Nous avons, Célestin de Meuûs, et moi fait un exercice sur l’orgasme : après avoir couché ensemble, nous avons chacun, sans regarder le travail de l’autre, décrit cette relation sexuelle-là. Ces textes sont donc un diptyque. Le mien est Hymne à la joie.
Paupière catapultée sur l’omoplate.
À la terrasse où le printemps prend position ce sont d’abord nos gorges ; et le soleil fait dans les branches un palindrome.
Sa robe est en modulation constante à son épaule qui chute. Son tatouage ponctue sa chair au rythme de la nuit le feu – et à rebours : nous en serons le centre : le tremblement qui à la fois dégrafe et relève. Centre dont le jour qui tombe est point d’ancrage.
Chez elle est à deux pas ; nous escortons la nuit à mesure que nos ombres capitulent. Chez elle les murs sont comme des draps troués que la lumière suture.
Je sais pourquoi avoir gardé en moi son goût de langue et d’entre-jambe.
Sur le canapé nos corps s’enlacent. Nos lèvres ne veulent pas céder. Nos mains prennent le relais à l’exploration du corps qui se révèle. Ses aréoles sont fermes, sont lentes, et ses seins ont la rigueur délicate des années qui nous séparent. Mon corps n’existe plus, je ne suis que convergence. Mon ventre sur le sien.
Sa culotte est haut placée et quand je la retire tout son corps n’est plus qu’une courbe qui se tend. Je veux l’avoir en bouche. L’exploration du flux à la lisière du vagin et de la cuisse. J’ai la proche exactitude de mordre tous les grains de sa peau. Ses cheveux sont autant de routes concises sur nos draps qui se défont. Mon haleine se rapproche de la sienne lorsqu’elle me met à nu. Je le disais mon corps, c’est mon sexe qui converge. Nous ne sommes que chairs. Mensonges spoilés donc précision.
Elle me prend en bouche, c’est-à-dire je suis tout entier allongé sur sa langue. Mes orteils cherchent un repère inexistant, mon corps entier convulse. Je suis désormais entré dans ses entrailles. De moi il ne reste qu’une saccade, un rire sans point d’appui. Le temps n’a rien d’arithmétique, il est dissout.
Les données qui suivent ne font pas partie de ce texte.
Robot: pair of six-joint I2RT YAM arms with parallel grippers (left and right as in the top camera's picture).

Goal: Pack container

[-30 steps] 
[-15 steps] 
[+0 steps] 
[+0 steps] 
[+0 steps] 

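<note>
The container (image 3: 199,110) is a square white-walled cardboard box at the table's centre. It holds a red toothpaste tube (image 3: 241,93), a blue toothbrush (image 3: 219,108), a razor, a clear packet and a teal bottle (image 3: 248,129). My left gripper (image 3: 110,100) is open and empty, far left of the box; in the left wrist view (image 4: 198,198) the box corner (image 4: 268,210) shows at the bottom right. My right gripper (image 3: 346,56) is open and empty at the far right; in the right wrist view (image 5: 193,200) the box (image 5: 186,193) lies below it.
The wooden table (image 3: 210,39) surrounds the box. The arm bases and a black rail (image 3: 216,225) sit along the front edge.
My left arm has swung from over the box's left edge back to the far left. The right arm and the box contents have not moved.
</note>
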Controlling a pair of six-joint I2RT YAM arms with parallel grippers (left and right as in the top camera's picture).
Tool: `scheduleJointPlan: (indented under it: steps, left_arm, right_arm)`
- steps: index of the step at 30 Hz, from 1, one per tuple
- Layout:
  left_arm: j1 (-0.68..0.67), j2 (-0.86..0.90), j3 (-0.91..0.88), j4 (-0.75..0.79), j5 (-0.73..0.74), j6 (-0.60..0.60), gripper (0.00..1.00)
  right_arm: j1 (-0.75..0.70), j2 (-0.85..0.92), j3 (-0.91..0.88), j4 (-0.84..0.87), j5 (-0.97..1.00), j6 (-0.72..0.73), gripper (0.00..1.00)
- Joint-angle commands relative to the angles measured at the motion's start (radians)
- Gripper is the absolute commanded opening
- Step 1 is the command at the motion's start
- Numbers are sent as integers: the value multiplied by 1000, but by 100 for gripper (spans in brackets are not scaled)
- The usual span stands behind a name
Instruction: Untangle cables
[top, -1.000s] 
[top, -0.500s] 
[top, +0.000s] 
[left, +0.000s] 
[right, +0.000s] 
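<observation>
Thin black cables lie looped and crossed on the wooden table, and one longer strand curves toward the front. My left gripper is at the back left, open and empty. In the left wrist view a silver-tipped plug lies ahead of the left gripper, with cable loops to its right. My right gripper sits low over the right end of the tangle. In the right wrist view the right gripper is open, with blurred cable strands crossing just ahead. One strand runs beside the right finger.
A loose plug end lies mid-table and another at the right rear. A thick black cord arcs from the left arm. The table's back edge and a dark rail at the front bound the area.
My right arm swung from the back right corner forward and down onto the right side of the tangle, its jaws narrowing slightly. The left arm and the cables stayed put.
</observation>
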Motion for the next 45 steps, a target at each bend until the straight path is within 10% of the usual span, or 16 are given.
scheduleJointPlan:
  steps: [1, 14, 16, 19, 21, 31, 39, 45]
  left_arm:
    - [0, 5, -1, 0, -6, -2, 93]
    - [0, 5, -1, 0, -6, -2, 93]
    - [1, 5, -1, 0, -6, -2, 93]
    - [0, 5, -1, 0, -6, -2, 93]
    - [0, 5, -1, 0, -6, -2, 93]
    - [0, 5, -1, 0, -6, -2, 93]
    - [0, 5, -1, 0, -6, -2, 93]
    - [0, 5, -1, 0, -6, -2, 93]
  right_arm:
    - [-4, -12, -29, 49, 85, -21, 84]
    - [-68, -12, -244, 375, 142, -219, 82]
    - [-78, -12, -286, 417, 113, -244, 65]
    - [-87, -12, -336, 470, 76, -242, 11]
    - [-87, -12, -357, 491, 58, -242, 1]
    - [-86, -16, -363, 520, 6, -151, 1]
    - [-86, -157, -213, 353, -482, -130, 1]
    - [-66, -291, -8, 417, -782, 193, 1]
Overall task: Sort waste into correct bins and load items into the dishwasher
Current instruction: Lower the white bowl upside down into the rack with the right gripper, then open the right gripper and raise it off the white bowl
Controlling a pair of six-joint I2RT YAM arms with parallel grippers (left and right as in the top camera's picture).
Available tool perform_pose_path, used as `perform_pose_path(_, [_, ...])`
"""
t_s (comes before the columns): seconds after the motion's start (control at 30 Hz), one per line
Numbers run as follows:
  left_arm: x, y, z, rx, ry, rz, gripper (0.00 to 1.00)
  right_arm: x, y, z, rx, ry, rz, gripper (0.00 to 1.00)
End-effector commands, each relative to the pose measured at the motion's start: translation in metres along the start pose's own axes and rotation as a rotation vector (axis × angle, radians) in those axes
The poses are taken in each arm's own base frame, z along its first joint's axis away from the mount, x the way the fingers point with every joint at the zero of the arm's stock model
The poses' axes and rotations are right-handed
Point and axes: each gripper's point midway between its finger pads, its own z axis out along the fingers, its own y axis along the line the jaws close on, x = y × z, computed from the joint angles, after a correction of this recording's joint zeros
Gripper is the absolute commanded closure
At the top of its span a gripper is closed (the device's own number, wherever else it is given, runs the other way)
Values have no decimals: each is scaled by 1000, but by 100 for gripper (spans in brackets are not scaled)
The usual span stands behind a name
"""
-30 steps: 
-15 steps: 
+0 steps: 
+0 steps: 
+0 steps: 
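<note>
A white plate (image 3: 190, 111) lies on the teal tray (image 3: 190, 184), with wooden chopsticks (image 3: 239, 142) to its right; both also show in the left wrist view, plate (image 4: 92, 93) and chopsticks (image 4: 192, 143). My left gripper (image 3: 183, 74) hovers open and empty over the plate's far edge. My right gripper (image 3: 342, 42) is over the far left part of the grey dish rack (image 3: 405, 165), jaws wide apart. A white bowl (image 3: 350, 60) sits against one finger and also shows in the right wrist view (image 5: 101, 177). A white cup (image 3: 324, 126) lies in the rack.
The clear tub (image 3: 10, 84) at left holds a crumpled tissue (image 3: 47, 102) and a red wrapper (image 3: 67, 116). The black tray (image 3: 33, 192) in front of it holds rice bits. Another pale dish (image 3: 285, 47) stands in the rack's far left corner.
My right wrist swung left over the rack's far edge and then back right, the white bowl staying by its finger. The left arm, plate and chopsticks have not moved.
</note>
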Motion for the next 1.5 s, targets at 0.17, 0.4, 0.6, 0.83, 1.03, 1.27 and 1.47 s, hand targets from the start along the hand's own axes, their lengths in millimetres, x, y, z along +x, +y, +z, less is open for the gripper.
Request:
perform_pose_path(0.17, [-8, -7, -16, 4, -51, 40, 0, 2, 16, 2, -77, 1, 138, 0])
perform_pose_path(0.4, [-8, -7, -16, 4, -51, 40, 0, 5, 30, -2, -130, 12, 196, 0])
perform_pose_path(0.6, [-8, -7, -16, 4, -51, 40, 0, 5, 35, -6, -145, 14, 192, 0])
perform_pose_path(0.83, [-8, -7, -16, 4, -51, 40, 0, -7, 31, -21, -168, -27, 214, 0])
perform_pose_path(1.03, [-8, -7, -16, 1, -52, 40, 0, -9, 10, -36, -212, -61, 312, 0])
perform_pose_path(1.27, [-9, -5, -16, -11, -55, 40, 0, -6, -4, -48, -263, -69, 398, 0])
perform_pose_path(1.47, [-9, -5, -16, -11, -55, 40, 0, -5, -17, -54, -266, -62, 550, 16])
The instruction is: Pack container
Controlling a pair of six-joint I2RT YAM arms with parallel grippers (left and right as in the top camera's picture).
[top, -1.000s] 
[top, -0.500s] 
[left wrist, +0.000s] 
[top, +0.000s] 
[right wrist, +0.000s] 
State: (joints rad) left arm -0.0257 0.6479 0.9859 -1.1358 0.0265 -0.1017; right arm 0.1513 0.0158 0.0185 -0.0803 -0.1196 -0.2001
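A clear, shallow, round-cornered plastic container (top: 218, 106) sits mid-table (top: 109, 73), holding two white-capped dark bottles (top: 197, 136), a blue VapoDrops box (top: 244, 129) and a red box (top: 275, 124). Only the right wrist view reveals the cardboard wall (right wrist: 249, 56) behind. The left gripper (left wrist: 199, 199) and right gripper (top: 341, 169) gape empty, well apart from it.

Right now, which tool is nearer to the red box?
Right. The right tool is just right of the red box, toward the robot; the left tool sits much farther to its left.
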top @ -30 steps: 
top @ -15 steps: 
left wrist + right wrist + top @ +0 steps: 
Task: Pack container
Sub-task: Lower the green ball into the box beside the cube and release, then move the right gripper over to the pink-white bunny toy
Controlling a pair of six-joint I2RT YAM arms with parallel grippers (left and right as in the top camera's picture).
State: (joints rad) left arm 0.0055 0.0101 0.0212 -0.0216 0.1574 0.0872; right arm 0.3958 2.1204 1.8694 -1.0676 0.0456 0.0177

Son sexe entre mes dents autour duquel ma langue gravite. Elle dit entre deux rires quelque chose sur les voisins que je retiens à peine. J’ai dans mes mains ses spasmes et le goût soudain de sa cyprine dans la bouche. Elle est une source renouvelée. Un verre d’eau fraiche que l’acidité saline relève. À mon tour de la boire. De conserver ce qu’elle me cède. J’agrippe ses fesses. Mes mains lui appartiennent et nous tremblons l’un contre l’autre.
Cigarette
et le silence crépite.
Nick Cave en est une brèche.
Sa main s’enroule autour mon sexe. Mes doigts la touchent. Accroupie, je rentre en elle. Nous construisons des va-et-vient qui nous rapprochent puis nous éloignent. Nos gémissements sont une musique tendue, ses cheveux cordes. Elle se penche sur le dossier, je la pénètre. Son dos est une cartographie de points de beauté. J’ai dans le sexe la nette impression de pénétrer un couloir aux murs desquels ivre l’on s’accroche, l’ankylose rassurante des nuits d’ivresse où tous nos sens titubent. Mes hanches ont toute l’étendue de son bassin. J’enfonce mon doigt dans son anus – nos gorges fondent. Ses seins sont dans ma paume. La saison n’explose-t-elle pas ? Mes lèvres sur sa nuque en sueur. Ses lèvres ! Nos cheveux collent. Nos échos se répercutent. Nous jouissons et c’est son dos qui légèrement nous porte.